*** Block opens ***
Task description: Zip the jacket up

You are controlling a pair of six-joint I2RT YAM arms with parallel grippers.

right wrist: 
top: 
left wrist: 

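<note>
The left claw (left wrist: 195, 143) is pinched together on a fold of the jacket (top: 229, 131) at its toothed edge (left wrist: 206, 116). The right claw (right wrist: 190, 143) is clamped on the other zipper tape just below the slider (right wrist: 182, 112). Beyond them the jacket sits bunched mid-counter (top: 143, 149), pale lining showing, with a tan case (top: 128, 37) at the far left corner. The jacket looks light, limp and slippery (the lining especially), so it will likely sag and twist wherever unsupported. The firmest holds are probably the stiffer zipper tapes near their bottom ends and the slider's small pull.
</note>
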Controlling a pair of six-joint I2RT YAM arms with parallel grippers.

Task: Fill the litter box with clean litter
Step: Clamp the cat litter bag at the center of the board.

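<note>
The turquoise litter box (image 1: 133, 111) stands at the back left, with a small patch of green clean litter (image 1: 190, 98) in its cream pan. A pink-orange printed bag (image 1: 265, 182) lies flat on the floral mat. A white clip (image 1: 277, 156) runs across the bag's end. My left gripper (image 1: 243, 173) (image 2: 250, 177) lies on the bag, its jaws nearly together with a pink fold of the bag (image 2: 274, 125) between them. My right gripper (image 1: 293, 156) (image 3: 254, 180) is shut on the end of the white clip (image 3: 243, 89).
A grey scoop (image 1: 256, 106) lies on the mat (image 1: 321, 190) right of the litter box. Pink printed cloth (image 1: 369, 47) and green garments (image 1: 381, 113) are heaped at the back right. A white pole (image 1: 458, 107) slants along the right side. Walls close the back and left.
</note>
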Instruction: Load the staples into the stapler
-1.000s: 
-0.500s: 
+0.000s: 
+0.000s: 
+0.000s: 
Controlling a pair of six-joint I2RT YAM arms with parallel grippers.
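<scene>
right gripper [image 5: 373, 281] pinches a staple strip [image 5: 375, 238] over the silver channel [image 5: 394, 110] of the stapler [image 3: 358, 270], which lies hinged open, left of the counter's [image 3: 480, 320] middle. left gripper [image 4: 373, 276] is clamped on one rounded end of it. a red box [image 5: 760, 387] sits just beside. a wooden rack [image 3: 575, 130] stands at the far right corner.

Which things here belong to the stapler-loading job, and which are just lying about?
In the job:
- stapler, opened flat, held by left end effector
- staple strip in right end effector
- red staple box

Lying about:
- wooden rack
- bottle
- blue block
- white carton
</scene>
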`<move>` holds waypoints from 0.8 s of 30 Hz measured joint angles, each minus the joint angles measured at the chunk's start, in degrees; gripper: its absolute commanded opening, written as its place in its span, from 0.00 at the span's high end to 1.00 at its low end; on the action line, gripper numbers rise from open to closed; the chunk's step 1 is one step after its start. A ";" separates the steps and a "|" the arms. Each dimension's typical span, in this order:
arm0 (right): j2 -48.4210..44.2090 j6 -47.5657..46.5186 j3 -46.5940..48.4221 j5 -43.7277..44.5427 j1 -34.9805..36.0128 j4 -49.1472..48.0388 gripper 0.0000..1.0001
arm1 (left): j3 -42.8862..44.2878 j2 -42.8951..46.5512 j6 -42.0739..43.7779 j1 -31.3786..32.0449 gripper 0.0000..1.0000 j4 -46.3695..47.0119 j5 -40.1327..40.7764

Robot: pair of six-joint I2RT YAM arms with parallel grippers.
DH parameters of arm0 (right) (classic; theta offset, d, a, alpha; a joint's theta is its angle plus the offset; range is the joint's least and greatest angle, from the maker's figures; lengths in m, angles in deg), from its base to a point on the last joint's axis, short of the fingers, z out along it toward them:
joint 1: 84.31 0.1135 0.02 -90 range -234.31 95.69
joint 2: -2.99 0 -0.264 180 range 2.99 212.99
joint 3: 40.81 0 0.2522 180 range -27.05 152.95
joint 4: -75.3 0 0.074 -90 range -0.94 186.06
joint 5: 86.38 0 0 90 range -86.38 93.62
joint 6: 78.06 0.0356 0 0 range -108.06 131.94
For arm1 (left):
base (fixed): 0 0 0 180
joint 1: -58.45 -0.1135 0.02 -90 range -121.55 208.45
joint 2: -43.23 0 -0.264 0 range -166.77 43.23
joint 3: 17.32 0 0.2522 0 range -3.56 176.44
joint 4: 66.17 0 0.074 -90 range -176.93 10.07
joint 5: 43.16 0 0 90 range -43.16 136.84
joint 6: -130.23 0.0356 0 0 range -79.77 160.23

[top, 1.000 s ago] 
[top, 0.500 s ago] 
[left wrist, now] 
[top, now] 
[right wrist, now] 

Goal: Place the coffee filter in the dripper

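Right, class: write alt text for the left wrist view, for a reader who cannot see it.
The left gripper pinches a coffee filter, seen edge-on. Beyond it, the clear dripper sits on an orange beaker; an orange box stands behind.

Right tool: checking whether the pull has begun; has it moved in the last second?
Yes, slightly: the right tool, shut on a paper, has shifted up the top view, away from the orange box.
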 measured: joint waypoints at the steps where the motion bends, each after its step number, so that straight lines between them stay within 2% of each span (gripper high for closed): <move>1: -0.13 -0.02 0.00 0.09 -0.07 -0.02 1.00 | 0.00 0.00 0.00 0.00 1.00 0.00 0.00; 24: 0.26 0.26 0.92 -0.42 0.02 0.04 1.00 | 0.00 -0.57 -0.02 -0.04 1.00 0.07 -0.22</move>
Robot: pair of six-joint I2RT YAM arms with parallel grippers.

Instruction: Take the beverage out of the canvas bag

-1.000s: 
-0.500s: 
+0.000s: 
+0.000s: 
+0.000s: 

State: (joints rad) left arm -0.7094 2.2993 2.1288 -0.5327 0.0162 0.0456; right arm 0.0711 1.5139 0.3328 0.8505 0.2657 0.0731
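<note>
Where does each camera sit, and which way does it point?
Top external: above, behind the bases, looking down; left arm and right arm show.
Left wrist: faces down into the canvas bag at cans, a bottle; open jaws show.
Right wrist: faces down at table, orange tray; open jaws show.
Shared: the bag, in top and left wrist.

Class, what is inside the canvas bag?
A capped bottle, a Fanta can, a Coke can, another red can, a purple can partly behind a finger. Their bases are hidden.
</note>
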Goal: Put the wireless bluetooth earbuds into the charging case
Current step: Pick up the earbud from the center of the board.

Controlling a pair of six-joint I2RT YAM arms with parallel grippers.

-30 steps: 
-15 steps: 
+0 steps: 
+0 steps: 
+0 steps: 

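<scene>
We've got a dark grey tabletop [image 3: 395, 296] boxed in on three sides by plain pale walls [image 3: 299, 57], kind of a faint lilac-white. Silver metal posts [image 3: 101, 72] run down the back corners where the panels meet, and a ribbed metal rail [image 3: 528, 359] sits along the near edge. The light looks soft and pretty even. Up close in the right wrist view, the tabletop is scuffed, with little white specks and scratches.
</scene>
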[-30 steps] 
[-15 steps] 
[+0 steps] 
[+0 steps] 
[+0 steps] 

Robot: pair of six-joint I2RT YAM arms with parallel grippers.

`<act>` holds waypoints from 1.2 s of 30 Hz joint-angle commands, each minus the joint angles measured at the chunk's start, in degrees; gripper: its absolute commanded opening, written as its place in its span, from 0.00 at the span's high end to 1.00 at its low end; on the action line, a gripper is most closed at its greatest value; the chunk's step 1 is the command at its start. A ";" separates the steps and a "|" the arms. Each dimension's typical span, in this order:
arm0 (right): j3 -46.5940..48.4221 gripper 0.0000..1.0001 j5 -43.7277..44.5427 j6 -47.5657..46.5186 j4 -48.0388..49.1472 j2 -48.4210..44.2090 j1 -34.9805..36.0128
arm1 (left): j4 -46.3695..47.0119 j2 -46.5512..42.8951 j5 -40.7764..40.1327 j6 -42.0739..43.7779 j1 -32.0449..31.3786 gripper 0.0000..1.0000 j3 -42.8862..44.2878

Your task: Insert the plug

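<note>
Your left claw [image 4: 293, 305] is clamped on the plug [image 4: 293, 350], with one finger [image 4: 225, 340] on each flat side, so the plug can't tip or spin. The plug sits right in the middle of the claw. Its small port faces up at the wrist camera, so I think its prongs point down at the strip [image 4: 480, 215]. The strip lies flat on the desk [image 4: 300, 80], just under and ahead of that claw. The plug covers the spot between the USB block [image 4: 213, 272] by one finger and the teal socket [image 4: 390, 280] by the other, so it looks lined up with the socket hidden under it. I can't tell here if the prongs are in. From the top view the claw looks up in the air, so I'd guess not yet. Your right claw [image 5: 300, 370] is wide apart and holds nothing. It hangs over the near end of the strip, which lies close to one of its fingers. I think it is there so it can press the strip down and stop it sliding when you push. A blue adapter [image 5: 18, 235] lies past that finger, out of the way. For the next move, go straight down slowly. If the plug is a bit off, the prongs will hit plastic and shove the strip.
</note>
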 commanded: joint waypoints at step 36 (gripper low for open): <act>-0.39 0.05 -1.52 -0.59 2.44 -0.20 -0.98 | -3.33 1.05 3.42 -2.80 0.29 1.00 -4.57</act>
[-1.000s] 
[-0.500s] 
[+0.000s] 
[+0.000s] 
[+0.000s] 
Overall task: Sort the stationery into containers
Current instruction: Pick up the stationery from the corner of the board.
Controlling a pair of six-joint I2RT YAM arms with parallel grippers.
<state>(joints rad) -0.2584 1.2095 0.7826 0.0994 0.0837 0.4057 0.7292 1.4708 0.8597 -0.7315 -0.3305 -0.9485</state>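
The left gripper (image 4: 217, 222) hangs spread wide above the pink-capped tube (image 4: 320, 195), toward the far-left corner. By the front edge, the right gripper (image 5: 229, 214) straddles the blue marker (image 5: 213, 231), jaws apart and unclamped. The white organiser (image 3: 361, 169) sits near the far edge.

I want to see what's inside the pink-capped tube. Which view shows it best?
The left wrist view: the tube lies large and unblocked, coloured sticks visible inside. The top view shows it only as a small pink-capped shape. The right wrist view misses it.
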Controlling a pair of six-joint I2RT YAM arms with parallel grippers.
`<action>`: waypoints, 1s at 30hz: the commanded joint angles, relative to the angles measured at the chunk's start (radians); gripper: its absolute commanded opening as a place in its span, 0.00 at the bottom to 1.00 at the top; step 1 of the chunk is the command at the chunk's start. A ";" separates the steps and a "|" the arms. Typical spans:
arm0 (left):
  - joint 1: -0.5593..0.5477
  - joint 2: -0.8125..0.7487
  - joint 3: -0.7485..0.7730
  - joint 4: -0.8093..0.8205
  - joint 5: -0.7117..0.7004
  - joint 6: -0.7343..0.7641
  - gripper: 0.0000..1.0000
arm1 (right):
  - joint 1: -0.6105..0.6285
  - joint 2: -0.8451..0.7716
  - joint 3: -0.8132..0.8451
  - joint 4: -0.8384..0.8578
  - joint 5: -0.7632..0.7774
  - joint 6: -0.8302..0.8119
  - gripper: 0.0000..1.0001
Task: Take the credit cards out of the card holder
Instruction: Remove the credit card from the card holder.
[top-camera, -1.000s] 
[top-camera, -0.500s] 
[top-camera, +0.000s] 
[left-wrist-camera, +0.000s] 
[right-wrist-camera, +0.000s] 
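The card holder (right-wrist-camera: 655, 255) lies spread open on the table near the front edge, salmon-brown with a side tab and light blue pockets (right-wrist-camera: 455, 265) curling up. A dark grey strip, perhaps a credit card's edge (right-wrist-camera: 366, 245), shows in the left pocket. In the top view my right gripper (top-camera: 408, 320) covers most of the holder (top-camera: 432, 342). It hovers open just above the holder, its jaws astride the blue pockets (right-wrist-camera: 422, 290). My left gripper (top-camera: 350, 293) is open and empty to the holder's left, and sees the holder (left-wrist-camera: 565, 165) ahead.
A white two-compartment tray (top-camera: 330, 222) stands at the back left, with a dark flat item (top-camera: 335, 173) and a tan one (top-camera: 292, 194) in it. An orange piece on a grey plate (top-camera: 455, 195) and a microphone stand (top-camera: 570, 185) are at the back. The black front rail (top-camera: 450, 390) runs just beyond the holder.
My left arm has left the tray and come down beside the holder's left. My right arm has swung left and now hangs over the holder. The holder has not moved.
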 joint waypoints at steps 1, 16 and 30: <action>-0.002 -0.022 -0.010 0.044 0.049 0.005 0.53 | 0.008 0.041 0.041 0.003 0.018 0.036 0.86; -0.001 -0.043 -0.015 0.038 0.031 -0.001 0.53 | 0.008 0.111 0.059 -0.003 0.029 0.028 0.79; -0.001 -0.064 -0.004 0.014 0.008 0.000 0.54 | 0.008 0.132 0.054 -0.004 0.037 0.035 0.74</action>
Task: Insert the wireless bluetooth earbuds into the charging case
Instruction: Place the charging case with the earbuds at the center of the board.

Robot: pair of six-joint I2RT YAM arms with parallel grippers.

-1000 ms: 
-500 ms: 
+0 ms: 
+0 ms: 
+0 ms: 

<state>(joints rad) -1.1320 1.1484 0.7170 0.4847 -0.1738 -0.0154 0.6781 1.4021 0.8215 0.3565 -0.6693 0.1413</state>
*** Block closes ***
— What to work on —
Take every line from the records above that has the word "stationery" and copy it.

— Problem solution —
Overall task: Sort the stationery into containers
Current instruction: Pick up the stationery from the corner of the board.

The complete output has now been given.